Er ist das größte Schlitzohr von allen. Ihm gelingt es sogar, Urlaubern für die kurze Fahrt vom Flughafen zum Hotel am Vormittag 10,50 Euro und Abend-Ankömmlingen für dieselbe Tour 22,30 Euro abzuknöpfen, indem er energisch genug mit dem Zeigefingerknöchel auf die roten Leuchtzeichen der Digitaluhr über dem Autoradio klopft. Der Taxifahrer ist um keinen Trick verlegen - und entscheidet stets nach genauem Vergleich, ob es gerade mehr bringt, die Anzeige des Chrono- oder des etwas abseits und von hinten schwerer sichtbaren Taxameters abzurechnen. Seine Erfahrungswerte zeigen weltweit: Die meisten Passagiere zahlen so oder so widerspruchsfrei - sofern sie in der jeweiligen Stadt nicht ausgerechnet zu Hause sind.
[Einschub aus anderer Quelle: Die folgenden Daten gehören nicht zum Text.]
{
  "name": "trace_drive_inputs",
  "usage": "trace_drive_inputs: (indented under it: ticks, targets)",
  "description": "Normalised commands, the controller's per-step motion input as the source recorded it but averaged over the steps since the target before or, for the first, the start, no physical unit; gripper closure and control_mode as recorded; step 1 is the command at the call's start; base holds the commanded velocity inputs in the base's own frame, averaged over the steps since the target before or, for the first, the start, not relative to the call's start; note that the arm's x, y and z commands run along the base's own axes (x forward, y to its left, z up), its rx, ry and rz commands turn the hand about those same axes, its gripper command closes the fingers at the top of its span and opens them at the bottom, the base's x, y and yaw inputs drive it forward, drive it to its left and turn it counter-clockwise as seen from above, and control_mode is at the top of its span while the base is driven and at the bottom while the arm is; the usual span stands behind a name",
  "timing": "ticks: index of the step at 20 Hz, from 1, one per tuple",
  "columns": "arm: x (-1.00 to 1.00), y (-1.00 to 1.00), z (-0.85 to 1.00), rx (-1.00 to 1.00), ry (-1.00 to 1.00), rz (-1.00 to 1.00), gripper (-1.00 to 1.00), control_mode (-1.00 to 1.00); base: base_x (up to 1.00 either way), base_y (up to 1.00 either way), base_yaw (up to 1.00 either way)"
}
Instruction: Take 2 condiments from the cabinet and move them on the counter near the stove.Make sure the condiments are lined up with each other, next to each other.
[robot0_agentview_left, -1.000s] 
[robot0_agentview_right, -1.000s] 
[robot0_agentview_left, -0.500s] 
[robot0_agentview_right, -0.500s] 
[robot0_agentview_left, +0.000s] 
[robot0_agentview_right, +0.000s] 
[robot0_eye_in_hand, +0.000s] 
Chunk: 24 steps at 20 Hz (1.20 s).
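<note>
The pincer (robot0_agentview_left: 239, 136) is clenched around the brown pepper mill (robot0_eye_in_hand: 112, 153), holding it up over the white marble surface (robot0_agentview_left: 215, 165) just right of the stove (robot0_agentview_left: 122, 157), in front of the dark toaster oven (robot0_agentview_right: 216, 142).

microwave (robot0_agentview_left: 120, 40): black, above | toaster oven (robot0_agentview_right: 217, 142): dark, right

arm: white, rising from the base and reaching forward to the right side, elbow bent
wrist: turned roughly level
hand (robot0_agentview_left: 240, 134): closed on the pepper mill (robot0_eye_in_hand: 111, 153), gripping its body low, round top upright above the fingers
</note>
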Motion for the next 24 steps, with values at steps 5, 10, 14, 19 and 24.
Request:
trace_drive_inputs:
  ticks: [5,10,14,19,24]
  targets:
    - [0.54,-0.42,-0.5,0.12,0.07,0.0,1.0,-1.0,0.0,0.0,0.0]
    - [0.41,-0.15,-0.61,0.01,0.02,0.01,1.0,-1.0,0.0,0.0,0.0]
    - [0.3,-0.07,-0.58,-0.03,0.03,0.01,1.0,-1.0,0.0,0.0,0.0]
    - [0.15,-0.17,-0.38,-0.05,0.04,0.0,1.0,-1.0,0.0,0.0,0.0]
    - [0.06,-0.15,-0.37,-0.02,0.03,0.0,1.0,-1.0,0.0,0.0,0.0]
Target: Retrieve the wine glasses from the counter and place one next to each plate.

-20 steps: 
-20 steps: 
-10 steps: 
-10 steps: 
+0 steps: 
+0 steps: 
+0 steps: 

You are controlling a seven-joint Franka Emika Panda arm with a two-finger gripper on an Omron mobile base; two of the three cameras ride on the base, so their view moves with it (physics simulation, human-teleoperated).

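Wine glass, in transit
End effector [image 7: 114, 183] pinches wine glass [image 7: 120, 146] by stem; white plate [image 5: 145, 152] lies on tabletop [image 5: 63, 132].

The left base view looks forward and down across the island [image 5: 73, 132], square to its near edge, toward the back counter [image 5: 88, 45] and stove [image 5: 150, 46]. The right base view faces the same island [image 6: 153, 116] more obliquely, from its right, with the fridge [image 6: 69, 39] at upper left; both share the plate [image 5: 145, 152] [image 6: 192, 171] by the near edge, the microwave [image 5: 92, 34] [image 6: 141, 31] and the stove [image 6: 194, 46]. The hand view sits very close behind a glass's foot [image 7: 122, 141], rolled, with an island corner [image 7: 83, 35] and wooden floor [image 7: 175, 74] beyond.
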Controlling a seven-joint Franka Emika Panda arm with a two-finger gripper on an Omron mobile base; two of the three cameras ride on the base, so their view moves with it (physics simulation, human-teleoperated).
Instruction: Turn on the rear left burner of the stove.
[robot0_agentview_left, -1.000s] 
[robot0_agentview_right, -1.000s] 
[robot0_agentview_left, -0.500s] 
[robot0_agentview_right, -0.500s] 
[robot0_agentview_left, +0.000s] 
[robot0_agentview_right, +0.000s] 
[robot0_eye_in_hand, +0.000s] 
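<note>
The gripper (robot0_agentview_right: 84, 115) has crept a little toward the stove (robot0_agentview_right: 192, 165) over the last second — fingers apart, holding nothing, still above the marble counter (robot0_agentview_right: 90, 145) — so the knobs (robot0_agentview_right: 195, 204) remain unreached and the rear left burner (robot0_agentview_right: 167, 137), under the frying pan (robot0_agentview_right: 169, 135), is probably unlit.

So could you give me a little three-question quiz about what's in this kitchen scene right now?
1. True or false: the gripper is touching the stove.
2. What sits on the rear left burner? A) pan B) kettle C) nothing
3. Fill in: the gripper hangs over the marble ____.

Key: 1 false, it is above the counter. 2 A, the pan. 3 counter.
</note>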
Und gleichzeitig gilt diese Faustregel: Je größer die Stadt, desto unfreundlicher der Taxifahrer - weil er wahrscheinlich denkt, dass man sich sowieso kein zweites Mal im Leben begegnen wird. Meistens hat er damit ja auch recht - es sei denn, der Fahrgast ist insgeheim Verkehrspolizist, Unfallarzt, arbeitet beim TÜV oder als ADAC-Helfer. Oder er merkt sich die Taxi-Nummer und bestellt bei der Zentrale das nächste Mal "bitte ausdrücklich das unfreundliche Arschloch vom letzten Mal mit Wagen Nummer soundso". Das könnte sogar heilsam sein. Und am Ende könnte man sich vielleicht noch anfreunden und regelmäßig aufgestaute Aggressionen aneinander abarbeiten.

Als Profi bringt der gute Taxifahrer Fremdenführer-Qualitäten mit, kann in elf Sprachen "Moin" oder "anschnallen jetzt" sagen und redet so lange und so viel über vermeintliche Attraktionen erst links und dann rechts der Wagenfenster, dass keiner der ortsunkundigen Insassen bemerkt, dass er ständig nur um denselben Block gefahren wird. Im Schnitt schlägt der Taxifahrer so 20 Minuten mehr heraus, um die Tour finanziell für sich noch ein wenig attraktiver zu gestalten.

Trotz seiner gewissen Abgebrühtheit ist der Taxifahrer an einer Stelle aber ausgesprochen dünnhäutig: Er fürchtet, spätestens nach der Hälfte seiner Schicht und mancher schweißtreibender Vollbremsung, unangenehmen Eigengeruch auszuströmen - oder den seiner Insassen wahrzunehmen. Deshalb baumelt unter dem Rückspiegel ein aus einer Spanplatte ausgesägter Mini-Tannenbaum, der im Großhandel ganz nach individueller Vorliebe in unterschiedlichen Farben und vor allem Duftnoten erhältlich ist - von Eukalyptus bis Hühnchen süß-sauer, von Meeresbrise bis Mango-Kokosnuss. Konservative Taxifahrer verzichten auf das sichtbehindernde Sperrholz-Bäumchen und machen stattdessen einfach das Fenster auf - praktisch in der Karibik, auf Island dagegen die meiste Zeit des Jahres ein übermäßig erfrischendes Ärgernis. Für alle Beteiligten.